The slippery slope is that once you start discriminating against
fields of endeavor or groups of users, you open up the possibility of
discrimination by other groups against groups you'd rather not keep on
the outside through (mis)use of your own legal tools and those of others.
this wouldn't have to be the case. the GPL by default allows use and
distribution to all, and then begins to place restrictions on it.
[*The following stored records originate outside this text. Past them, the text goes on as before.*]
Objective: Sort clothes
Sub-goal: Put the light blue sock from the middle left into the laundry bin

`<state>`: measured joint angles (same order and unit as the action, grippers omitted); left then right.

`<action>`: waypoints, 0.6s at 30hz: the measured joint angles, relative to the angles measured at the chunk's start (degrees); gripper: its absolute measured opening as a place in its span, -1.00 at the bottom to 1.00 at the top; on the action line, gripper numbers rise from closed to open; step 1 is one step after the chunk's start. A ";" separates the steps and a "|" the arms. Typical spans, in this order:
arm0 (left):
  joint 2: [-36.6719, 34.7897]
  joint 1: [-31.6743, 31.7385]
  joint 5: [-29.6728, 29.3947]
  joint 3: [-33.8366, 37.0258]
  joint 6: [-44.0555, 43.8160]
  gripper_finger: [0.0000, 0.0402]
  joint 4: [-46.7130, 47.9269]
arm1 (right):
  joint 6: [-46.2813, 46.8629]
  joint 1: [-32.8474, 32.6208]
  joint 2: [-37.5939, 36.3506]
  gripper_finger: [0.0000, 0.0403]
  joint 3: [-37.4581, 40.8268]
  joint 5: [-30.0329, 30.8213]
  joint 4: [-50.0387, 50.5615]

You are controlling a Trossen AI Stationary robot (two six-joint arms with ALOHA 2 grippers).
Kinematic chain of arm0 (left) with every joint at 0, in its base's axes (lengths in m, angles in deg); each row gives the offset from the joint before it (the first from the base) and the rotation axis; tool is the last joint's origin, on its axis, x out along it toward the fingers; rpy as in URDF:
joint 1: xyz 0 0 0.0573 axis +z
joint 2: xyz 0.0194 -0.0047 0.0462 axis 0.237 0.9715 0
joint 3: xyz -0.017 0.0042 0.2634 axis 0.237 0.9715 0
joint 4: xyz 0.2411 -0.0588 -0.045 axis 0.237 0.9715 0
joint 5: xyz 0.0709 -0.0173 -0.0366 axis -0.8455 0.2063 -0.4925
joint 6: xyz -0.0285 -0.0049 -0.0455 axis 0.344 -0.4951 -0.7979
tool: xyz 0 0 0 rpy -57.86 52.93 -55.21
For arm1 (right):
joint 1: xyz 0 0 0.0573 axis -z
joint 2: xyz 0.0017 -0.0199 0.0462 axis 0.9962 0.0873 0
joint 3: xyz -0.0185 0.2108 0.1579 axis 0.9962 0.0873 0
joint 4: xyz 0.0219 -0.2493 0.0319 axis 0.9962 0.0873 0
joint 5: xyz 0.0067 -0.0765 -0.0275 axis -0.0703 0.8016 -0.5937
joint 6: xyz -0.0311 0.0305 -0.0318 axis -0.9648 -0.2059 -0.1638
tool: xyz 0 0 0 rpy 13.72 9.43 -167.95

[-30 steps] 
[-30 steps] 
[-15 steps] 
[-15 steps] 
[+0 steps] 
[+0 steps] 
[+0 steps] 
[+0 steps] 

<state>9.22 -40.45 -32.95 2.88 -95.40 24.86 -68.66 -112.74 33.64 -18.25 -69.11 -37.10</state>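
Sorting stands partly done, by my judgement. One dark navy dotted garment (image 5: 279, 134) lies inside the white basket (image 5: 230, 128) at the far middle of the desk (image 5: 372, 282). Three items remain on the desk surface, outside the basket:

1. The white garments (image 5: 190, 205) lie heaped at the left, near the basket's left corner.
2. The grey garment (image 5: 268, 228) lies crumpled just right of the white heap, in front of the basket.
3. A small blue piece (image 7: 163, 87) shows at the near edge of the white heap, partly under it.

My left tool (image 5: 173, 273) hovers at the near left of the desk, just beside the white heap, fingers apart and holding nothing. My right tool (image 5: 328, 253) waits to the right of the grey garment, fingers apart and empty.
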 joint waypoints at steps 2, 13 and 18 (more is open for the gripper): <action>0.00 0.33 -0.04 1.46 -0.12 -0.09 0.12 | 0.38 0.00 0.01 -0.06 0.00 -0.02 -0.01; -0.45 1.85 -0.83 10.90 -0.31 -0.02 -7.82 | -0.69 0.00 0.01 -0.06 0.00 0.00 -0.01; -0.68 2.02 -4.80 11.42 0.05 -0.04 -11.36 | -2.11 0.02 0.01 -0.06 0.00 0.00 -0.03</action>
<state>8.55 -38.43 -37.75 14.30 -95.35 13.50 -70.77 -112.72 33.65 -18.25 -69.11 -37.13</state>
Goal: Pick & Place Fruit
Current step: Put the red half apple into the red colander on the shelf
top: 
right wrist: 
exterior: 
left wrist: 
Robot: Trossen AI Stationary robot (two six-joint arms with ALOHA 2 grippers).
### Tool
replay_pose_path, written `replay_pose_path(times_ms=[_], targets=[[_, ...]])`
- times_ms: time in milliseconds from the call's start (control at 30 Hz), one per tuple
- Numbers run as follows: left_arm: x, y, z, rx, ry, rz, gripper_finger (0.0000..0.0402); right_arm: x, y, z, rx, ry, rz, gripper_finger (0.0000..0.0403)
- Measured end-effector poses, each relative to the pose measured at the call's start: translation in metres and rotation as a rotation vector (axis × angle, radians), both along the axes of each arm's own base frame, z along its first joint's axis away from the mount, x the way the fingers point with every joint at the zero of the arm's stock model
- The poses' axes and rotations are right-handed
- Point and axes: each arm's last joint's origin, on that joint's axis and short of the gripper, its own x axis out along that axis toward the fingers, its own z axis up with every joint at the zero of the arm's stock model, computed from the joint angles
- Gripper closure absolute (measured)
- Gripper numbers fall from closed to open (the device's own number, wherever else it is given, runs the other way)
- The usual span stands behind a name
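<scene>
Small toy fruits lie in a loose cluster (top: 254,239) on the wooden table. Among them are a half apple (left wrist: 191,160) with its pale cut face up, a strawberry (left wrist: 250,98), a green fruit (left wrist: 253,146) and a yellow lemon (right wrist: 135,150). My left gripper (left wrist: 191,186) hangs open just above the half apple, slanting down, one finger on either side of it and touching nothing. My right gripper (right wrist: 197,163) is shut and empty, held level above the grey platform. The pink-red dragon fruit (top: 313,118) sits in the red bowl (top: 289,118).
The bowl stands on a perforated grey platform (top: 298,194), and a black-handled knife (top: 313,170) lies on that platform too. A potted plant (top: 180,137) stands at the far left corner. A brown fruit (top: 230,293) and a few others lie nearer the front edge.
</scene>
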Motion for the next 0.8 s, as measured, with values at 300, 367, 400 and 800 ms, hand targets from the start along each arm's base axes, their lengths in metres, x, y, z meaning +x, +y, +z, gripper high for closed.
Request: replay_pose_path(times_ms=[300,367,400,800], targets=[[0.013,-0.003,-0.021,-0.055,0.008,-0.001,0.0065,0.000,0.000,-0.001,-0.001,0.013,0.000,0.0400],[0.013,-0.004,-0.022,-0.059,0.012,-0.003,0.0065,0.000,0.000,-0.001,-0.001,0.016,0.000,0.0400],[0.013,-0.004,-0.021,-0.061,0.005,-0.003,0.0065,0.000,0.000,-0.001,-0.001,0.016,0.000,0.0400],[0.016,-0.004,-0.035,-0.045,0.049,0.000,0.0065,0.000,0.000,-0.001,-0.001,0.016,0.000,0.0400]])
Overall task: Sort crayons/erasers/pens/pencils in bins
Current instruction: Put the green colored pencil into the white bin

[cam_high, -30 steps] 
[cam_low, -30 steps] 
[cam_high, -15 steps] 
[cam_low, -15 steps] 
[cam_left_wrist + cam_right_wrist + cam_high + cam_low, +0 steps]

For
now, lets call my hypothetical lic the Conditional Public License (CPL).
the CPL _could_ deny all use and distribution by default. the source is a
read-only, learn-from-only entity unless given permission to use, modify,
and re-distribute. so, to start peeling away your own control, you allow
these permissions to appropriate use and distribution.
possible situations: for educational purposes, for modification and
re-distribution under approved licenses provided that permission is
granted.
so, all rights are reserved, unless approval is granted. approval is
then granted in default situations that you deem relevant.
again, just thinking out loud.
It means that the work to keep people from doing these things has no
place in the text of a Free Software license. As I've said before on
this list, I don't think this means that all of these things are now
OK or that software developers should not attempt to write these types
of use out of their software. It just means that for a number of
reasons -- some pragmatic, some philosophical and some both -- I don't
believe that the text of the license is the place to do this.
maybe not. but, it wouldn't have to be in the text, per se. in fact, NOT
being in the text of the license would probably be better. the lic could,
for example, exclude all uses unless permission was otherwise granted.
this may not fit under you definition of Free Software, but maybe it fits
under the term FLOSS, where a good effort is being made to make the source
available and negotiable.
the main points for me are:
1. Whether one should/could introduce ethical bindings into free
software, and how?
I think this is an interesting question and it's one I've done a lot
of thinking about. I think the answer lies in the nature of the
programs and projects people work on and the social cultivation of
ethics within Free Software communities.
this is a tough one, I am noticing. I find that most programmers see
software as a tool, but fail to recognize the fact that knowledge and more
often than not, power, are embedded directly in those tools.
3. how to get production to be funded? if a commercial venture uses
or distributes a free software, I think it could be an interesting
step to have them legally bound to contribute to that production.
What you are talking about here is another, parallel software
development movement, not Free Software. That's not necessarily a bad
thing, although I think I will argue that it would be eventually.
maybe you can humor me for now. it might not be GPL compatible, but it
might have it's uses. I don't think you are arguing that the GPL is the
ONLY license of choice.
btw., do you think the LGPL is a Free Software lic?